Categorized | Arts/Entertainment

Afghans Dancing to a Different Beat

Imposing Western Values

Close your eyes and picture Afghanistan; the one that the media has been obligated to describe to us for the past eight years as we bombed the nation. It’s unbearably hot, of course, like any other Middle Eastern country. Minarets are visible on every horizon. Everyone is Muslim and Arab. What other ethnicity is there in the Islamic world anyways?

The men casually wear guns strapped to their backs, using them occasionally to demonstrate their support for the Taliban. Women are nowhere to be seen—they only sit around at home, bored and uneducated in their black burqas. And children? Do they even exist in this glee-barren land?

Though it may not be its primary purpose, Afghan Starr certainly debunks the Afghan media myth in this American-Idol-style documentary. Filmed in late fall and winter, snow blankets the streets of Kabul. The attention is on the majority—60 percent—of Afghan population under twenty-one years of age. These youth, outfitted in trendy G Star Raw puffers and embellished jeans, spend their time shooting pool, clowning each other, chilling and listening to music.

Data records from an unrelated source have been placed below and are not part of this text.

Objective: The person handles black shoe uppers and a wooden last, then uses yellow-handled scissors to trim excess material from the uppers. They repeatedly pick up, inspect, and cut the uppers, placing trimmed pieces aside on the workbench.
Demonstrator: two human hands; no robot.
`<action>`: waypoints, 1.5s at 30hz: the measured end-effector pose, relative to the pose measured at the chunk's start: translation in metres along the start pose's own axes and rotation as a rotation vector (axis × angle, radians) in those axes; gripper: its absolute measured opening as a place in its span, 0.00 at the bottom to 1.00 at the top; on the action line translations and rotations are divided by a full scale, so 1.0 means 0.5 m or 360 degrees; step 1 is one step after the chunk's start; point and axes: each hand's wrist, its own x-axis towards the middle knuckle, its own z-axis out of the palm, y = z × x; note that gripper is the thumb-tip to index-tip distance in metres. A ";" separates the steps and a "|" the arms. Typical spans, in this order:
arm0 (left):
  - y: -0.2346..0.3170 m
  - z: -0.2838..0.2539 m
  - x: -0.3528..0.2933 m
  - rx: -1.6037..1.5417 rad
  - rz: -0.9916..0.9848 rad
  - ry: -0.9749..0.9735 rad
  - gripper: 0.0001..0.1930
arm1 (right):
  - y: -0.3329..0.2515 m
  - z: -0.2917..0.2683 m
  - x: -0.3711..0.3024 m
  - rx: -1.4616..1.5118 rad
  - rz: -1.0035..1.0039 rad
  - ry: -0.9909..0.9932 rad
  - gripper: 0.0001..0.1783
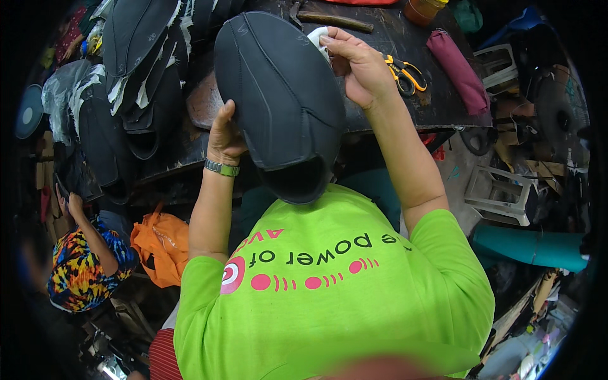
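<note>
A black shoe upper [278,95] with stitched seams is held up before my chest, its dark opening toward me. My left hand [227,136] grips its left side, thumb along the edge and fingers hidden behind. With my right hand [361,63] I pinch a small piece of white cloth [318,42] at the upper's far right edge. Whether the cloth is attached to the upper, I cannot tell. Just right of my right hand, yellow-and-black scissors [406,76] lie on the dark table [405,38].
More black uppers with frayed white edges [139,57] are piled at the table's left. A hammer [334,21] and a maroon roll [457,73] lie on the far and right side. Another person in a colourful shirt [88,269] is at left, near an orange bag [161,247]. Plastic stools [500,196] stand right.
</note>
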 end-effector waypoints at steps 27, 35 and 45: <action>0.024 0.005 -0.100 0.3783 0.1475 -0.0092 0.14 | 0.104 -0.061 -0.086 -0.2123 -0.0960 -0.0567 0.14; 0.025 -0.009 -0.129 0.3569 0.1202 -0.0183 0.14 | 0.097 -0.068 -0.097 -0.2052 -0.0751 -0.0606 0.12; 0.008 -0.014 -0.153 0.3480 0.1101 -0.0169 0.13 | 0.081 -0.061 -0.101 -0.2067 -0.0636 -0.0712 0.17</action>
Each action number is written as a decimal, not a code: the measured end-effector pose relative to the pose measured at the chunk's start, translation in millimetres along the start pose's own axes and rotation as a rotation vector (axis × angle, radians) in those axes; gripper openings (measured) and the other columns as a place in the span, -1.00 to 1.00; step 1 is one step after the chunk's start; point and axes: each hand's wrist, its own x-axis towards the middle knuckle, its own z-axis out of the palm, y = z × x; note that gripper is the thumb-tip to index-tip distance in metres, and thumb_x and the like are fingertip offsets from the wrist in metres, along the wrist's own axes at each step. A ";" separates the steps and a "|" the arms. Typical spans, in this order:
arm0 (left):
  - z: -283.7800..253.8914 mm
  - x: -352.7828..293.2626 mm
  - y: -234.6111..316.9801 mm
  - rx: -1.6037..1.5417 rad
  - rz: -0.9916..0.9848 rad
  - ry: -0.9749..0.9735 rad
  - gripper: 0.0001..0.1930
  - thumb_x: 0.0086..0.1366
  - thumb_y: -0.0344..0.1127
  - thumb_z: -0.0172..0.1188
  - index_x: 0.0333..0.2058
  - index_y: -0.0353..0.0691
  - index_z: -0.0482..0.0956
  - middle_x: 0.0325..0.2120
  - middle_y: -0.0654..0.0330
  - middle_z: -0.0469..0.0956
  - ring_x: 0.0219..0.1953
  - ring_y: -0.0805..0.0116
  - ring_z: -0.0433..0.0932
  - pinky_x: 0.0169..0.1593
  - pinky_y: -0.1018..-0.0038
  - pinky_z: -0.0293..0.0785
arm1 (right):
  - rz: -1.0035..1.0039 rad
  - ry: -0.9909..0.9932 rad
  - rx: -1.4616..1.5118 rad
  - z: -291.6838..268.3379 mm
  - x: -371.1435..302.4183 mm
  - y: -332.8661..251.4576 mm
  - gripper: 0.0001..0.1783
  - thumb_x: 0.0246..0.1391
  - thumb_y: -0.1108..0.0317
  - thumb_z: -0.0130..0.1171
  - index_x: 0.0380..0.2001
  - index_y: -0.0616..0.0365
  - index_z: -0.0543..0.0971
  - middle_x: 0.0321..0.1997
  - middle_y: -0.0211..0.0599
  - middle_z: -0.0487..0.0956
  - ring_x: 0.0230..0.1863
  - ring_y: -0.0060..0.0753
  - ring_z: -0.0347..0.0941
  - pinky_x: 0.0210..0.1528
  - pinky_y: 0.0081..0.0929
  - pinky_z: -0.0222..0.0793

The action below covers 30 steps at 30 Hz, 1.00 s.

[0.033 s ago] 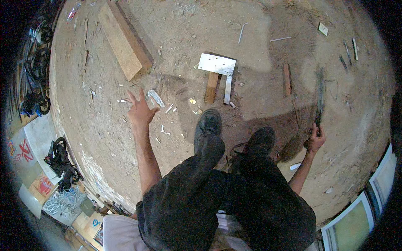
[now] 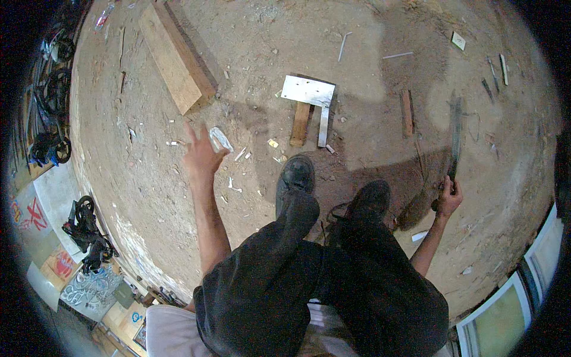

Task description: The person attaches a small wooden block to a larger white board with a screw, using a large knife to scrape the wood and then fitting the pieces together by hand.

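My left hand [image 2: 203, 156] hovers over the dirt floor with its fingers spread and nothing in them. Beside its thumb lies a crumpled piece of clear plastic [image 2: 220, 138]. On the right, the fingers of my right hand [image 2: 449, 198] are closed round the near end of a long, narrow, dark blade-like tool [image 2: 455, 134]. Its exact kind cannot be made out. Ahead of my shoes, a white plate with small holes [image 2: 307, 90] rests across a short wooden block [image 2: 300, 124] and a pale narrow strip [image 2: 323, 127].
A thick wooden beam [image 2: 172, 59] lies at the far left. A thin brown wood strip [image 2: 407, 113] is on the floor right of the plate. Black cables or straps [image 2: 89, 235] and painted boards [image 2: 89, 291] line the left side; white-framed panels [image 2: 496, 321] stand at lower right.
My left hand has shifted slightly to the right, nearer the clear plastic, and its fingers are a little blurred. My right hand keeps its hold on the dark tool.
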 end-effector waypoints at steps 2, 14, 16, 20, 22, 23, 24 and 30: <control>10.7 11.1 14.8 0.068 0.262 0.175 -0.21 0.04 -0.01 0.36 0.25 0.01 0.24 0.23 -0.08 0.23 0.15 -0.06 0.38 0.14 0.07 0.38 | 0.109 -0.049 0.047 -1.3 -4.1 -7.8 -0.62 0.11 0.22 0.23 -0.13 0.32 0.60 -0.22 -0.17 0.64 -0.28 -0.38 0.49 -0.16 -0.42 0.40; 12.3 86.3 202.7 -0.484 1.456 0.284 -0.66 0.10 -0.41 0.13 -0.10 -0.08 0.56 -0.03 0.19 0.50 0.12 0.17 0.41 0.11 0.28 0.41 | -0.058 0.064 0.060 26.2 -15.0 4.8 -0.72 0.16 0.24 0.17 -0.30 0.30 0.58 -0.58 -0.59 0.39 -0.57 -0.68 0.23 -0.56 -0.60 0.09; 7.9 90.3 213.5 -0.330 1.550 0.359 -0.82 0.08 -0.30 0.19 -0.30 -0.12 0.62 -0.17 0.25 0.57 0.01 0.24 0.47 0.10 0.30 0.39 | -0.079 0.076 0.025 26.1 -17.2 5.4 -0.72 0.17 0.23 0.18 -0.32 0.29 0.57 -0.59 -0.58 0.40 -0.58 -0.68 0.23 -0.57 -0.59 0.10; -2.1 98.9 231.1 -0.193 1.612 0.206 -0.81 0.10 -0.29 0.19 -0.29 -0.10 0.63 -0.17 0.28 0.57 0.03 0.25 0.47 0.10 0.29 0.39 | -0.110 0.130 -0.094 25.1 -21.8 6.4 -0.71 0.17 0.21 0.18 -0.35 0.28 0.57 -0.59 -0.56 0.41 -0.58 -0.69 0.23 -0.57 -0.59 0.12; 0.2 103.3 235.9 -0.256 1.714 0.280 -0.84 0.10 -0.29 0.19 -0.31 -0.09 0.63 -0.18 0.27 0.57 0.05 0.23 0.45 0.11 0.26 0.39 | -0.061 0.184 -0.017 27.2 -22.7 8.5 -0.72 0.17 0.21 0.18 -0.39 0.26 0.57 -0.58 -0.51 0.45 -0.59 -0.69 0.23 -0.57 -0.59 0.11; 0.8 106.7 235.8 -0.257 1.717 0.280 -0.84 0.10 -0.29 0.19 -0.31 -0.09 0.63 -0.18 0.27 0.57 0.05 0.23 0.45 0.11 0.26 0.39 | -0.061 0.186 -0.019 24.5 -22.8 8.9 -0.72 0.17 0.21 0.18 -0.39 0.26 0.57 -0.58 -0.51 0.45 -0.59 -0.69 0.23 -0.57 -0.59 0.11; -5.0 108.1 234.9 -0.224 1.709 0.166 -0.85 0.09 -0.29 0.20 -0.32 -0.09 0.62 -0.19 0.26 0.57 0.06 0.22 0.45 0.11 0.26 0.39 | 0.067 0.134 -0.005 20.2 -24.7 5.1 -0.64 0.14 0.18 0.21 -0.24 0.34 0.56 -0.38 -0.30 0.54 -0.40 -0.50 0.38 -0.32 -0.49 0.26; -5.1 113.5 247.7 -0.123 1.769 0.160 -0.89 0.06 -0.32 0.20 -0.40 -0.12 0.60 -0.25 0.23 0.54 0.02 0.17 0.45 0.07 0.26 0.42 | 0.035 0.177 -0.185 22.6 -25.2 5.5 -0.63 0.14 0.19 0.19 -0.22 0.36 0.56 -0.34 -0.15 0.61 -0.36 -0.27 0.47 -0.23 -0.40 0.38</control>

Afghan Star stresses that music and singing remain popular in Afghan culture, as they always have been. Assuming that the Taliban and Mujahadeen crushed Afghanistan’s love for music is akin to believing that religion died in the Soviet Union or that Americans don’t do drugs. Appreciation for music and talented singers is what makes the pop idol television show Afghan Star so successful. The process is analogous to American Idol: 2000 people audition around the country, the judges cringe when most open their mouths, and a handful get the golden ticket to Afghanistan’s Hollywood, Kabul.

The documentary follows the story of four young Afghans in particular as they all vie for the $1,000 prize. The two male contestants are Rafi, a 19-year-old from Mazar e Sharif, and Hameed, a 19-year-old from Kunduz. The film focuses differently on the lives of the two female contestants: Lima, a 25-year-old from Khandahar, and Setara, a 21-year-old from Herat.

The sensationalized advertisement for Afghan Star reads: “In Afghanistan, you risk your life to sing…”

Then you watch the movie, and realize that it is really only Setara, who dances and allows her headscarf to slip from her head, that is threatened.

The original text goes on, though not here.